Application to your situation

Under the gross feed-in tariff scheme operating in NSW and as described in your ruling application, the electricity company credits or pays a premium feed-in tariff to you for all electricity generated and contributed to the electricity grid. You then buy back electricity from the company according to your consumption. Payment for the electricity generated is separate and not related to the amount of electricity consumed. The rate paid by you for electricity consumed is the same as that available to any other householder in NSW.

In your case, you have stated that you will receive a payment provided under an arrangement between yourself and the relevant electricity company. You have already received a payment by cheque and expect further regular payments by cheque.

Based on your factual situation, it is considered that all of the payments received for your electricity generated and sold to the electricity company are assessable income because:

    · The electricity retailer is required to buy all electricity that is generated from the system under the gross feed in tariff scheme.

    · The feed-in tariff payments are considered to represent a return on your investment in the solar system.

    · There is a realistic opportunity for you to profit from the arrangement.

    · The payments from the feed-in tariffs are received regularly and can be relied upon, including to meet regular household electricity expenditure.

The arrangement is not of a private or domestic nature because the solar system does not provide electricity to your private residence. Instead, all electricity produced is exported back to the grid.

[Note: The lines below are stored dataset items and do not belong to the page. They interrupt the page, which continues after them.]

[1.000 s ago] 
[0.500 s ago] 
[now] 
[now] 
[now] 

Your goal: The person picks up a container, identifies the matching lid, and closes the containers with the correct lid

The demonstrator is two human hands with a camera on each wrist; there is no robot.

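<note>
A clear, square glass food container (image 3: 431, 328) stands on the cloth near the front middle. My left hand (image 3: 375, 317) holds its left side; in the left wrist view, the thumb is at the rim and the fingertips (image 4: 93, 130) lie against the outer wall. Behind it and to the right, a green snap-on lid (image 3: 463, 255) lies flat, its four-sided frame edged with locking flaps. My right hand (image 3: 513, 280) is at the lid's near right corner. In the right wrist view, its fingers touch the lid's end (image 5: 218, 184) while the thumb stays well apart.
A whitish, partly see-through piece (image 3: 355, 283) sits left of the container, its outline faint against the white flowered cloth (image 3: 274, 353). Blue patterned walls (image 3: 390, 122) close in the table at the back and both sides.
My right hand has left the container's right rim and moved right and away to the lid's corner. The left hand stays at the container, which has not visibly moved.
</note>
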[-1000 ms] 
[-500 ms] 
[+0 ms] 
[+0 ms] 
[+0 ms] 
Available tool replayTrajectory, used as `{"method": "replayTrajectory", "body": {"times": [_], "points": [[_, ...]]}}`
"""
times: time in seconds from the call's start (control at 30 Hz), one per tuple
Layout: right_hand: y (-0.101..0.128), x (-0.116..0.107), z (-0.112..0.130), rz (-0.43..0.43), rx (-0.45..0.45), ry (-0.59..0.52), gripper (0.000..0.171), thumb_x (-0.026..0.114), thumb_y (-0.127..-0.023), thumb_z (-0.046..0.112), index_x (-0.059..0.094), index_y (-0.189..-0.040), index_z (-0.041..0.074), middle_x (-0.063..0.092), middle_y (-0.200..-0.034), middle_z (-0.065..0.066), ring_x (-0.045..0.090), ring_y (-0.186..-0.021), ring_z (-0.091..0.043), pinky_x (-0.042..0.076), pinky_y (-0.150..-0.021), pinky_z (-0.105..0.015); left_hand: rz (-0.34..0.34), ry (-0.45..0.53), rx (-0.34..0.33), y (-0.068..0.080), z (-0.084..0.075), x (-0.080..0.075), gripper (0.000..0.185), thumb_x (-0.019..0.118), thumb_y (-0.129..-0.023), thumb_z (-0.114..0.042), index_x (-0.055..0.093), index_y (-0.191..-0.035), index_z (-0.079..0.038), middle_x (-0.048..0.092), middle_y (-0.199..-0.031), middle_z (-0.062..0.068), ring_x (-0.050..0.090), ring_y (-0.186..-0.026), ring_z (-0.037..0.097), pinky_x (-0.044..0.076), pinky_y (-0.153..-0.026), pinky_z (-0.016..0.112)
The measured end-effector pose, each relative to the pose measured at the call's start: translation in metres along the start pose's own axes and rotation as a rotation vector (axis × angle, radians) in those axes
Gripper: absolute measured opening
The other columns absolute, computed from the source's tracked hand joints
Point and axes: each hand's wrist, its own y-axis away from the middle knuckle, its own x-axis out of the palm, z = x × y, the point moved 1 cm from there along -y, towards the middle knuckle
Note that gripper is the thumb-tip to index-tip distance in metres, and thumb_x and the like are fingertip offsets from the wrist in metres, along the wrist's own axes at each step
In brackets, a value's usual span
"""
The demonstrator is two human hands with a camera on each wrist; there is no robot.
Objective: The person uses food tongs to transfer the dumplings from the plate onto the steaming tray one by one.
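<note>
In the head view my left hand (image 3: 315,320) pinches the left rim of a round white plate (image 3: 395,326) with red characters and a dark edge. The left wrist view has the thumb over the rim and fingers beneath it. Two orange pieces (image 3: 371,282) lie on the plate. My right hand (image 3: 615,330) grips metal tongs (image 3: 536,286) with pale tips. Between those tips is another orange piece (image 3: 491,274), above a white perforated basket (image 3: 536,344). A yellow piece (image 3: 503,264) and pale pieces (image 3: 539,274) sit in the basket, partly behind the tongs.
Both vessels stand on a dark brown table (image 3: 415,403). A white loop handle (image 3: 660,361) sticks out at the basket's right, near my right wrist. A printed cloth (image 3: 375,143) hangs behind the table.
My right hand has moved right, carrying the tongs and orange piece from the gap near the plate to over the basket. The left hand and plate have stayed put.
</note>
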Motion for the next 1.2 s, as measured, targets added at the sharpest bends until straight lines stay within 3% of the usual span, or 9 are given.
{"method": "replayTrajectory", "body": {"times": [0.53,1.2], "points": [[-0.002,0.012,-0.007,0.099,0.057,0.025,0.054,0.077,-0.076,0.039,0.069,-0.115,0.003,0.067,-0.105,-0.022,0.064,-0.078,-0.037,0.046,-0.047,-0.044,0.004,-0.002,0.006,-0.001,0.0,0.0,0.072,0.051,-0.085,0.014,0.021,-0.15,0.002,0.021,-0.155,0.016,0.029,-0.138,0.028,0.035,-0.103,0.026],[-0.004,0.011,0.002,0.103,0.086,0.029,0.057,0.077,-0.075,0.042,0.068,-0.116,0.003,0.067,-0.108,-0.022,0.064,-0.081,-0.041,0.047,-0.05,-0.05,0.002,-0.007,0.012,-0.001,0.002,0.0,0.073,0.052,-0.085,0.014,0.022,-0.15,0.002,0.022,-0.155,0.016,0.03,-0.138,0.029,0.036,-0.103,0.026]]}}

You then buy back electricity to meet your own electricity needs.

As the payments received for the electricity generated are assessable income, the expenditure incurred in producing the income from the sale of the electricity generated to the electricity grid would be deductible.

You may be entitled to deductions for the installation and operating expenses of the solar system, such as for:

    · repairs and maintenance of the solar system, and

    · decline in value of the solar system based on 20 year effective life.

You stated that the purchase price of the solar system installation was reduced because you assigned your right to create RECs to the installer. The grant of the right to you to create the certificates is an assessable recoupment. This is because it is considered to be a grant in respect of a loss or outgoing and you can deduct an amount for that loss or outgoing.

The amount by which the cost of the system is reduced because of the assignment is the value of the assessable recoupment. The amount of the assessable recoupment is applied to reverse the effect of a deduction for decline in value of the full cost of the solar system. Depending on the original cost of the solar system and the amount of the decline in value deductions, the assessable recoupment will reduce such allowable deductions over a number of years.

This ruling does not consider the issues relating to any potential capital gains tax or goods and services tax consequences.